In addition, all mineral and waste management proposals will be subject to the historic environment policy requirements set out in the NPPF, including striking an appropriate balance between harm and public benefit, but, as a first principle, development should avoid harm on the historic environment.
Mineral development and waste management development proposals must also conserve and, where opportunities arise, enhance the natural, built and historic environment and surrounding landscapes, including:
- the setting of heritage assets and protected landscapes,
- providing biodiversity and geodiversity net gains,
- enhancement of the Public Rights of Way Network,
- creation of recreation opportunities where possible,
- the reduction of flood risk elsewhere through betterment, and
- incorporating good design.
Pollution and Local Amenity Impacts
6.9 "Local amenity impact" is usually understood to mean the effect of the proposed development on the existing visual and aural characteristics of the immediate neighbourhood, including the impact on any residential and non-residential uses in the vicinity. Impacts on amenity can cover a range of potential pollution and disturbance from, for example, light, noise, dust, and odour as well as concerns of the possible effects on human health from the development.
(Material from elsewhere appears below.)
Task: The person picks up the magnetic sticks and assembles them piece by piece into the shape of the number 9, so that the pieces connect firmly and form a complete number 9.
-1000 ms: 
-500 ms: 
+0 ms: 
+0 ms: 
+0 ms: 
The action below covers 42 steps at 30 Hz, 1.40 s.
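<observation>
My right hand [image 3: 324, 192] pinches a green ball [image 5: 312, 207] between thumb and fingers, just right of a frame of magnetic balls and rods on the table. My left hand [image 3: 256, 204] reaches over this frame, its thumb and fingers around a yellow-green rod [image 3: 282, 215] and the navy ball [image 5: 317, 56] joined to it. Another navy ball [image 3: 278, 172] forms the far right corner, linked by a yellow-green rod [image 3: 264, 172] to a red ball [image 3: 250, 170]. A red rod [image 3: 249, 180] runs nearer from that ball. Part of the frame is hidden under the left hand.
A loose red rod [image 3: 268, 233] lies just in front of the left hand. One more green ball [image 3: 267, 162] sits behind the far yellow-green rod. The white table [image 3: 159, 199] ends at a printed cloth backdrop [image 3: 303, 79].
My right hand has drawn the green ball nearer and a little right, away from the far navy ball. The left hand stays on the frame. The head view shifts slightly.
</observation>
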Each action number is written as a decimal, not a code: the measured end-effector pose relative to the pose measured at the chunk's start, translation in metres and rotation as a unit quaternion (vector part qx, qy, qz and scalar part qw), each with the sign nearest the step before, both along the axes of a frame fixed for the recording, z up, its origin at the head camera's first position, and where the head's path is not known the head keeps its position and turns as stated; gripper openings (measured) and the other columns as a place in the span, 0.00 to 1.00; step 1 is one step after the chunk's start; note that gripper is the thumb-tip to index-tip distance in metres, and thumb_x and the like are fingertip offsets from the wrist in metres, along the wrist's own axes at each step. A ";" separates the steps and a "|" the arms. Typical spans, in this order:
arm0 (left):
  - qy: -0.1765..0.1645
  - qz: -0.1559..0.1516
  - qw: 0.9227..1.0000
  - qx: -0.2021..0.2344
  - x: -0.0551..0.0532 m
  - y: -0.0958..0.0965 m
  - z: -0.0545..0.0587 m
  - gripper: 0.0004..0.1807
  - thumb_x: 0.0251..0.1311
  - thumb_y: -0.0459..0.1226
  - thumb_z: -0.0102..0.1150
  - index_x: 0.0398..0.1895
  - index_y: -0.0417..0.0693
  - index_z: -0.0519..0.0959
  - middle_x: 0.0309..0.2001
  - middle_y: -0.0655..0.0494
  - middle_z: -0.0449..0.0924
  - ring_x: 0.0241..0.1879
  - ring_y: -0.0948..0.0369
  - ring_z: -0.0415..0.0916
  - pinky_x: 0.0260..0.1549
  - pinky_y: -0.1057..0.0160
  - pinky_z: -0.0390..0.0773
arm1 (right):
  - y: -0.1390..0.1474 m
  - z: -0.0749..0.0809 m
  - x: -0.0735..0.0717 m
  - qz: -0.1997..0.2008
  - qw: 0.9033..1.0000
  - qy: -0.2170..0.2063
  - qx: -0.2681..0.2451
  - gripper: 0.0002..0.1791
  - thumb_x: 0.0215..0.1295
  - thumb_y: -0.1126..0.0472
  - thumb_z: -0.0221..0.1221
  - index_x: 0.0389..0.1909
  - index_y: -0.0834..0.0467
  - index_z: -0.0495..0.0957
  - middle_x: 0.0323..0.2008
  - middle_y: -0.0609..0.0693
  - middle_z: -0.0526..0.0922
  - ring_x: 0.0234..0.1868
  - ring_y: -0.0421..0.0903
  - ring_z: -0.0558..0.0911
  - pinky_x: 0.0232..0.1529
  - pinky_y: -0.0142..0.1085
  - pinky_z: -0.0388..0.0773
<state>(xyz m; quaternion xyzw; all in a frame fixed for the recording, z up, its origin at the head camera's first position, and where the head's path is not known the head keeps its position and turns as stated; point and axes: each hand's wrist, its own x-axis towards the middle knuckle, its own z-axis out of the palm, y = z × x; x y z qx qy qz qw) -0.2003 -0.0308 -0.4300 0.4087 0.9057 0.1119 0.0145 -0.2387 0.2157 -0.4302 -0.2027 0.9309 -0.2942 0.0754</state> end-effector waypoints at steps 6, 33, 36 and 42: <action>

When considering planning applications, the County Planning Authority must be satisfied that those potential adverse impacts have all been satisfactorily investigated and addressed.
6.10 Development proposals for mineral extraction or for open air waste management facilities must provide a dust assessment at the planning application stage. The dust assessment should include: the existing baseline conditions, identify potential sources and activities which could cause or give rise to dust, identify site parameters which may increase potential impacts from dust, propose mitigation measures and dust monitoring.
6.11 Development proposals must provide a noise assessment at the planning application stage. The noise assessment should include: the existing background noise levels, the location of noise-sensitive properties and sensitive environmental sites, estimate likely noise levels from the development, assess the noise impact on the neighbourhood, propose mitigation measures and noise monitoring. The NPPF (paragraph 210) states that some noisy short-term activities, which may otherwise be regarded as unacceptable are unavoidable to facilitate minerals extraction. Examples of these noisy activities are soil-stripping, the construction and removal of baffle mounds, soil storage mounds and spoil heaps, construction of new permanent landforms and aspects of site road construction and maintenance. Detail on noise emissions, the impact of noise, noise standards and the control of noise emissions are contained within the national Planning Practice Guidance.
6.12 Development proposals which provide external lighting must submit lighting details / a lighting assessment at the planning application stage. The Norfolk Coast AONB contains three dark sky discovery sites, and The Broads Local Plan contains a dark skies policy. The Institute of Lighting Professionals has produced a Guidance Note for the Reduction of Obtrusive Light. A lighting assessment must contain details of the impact of any proposed lighting on:
- The amenity of neighbouring properties, specifically if light has the potential to extend beyond the boundary of the site;
- Roads/ highway safety;
- The character of the area and the wider landscape, specifically Conservation Areas, Listed Buildings, Designated Areas (SSSI, Broads Authority Executive Area, AONB) or rural areas with little background light; and
- Ecology, specifically European protected species.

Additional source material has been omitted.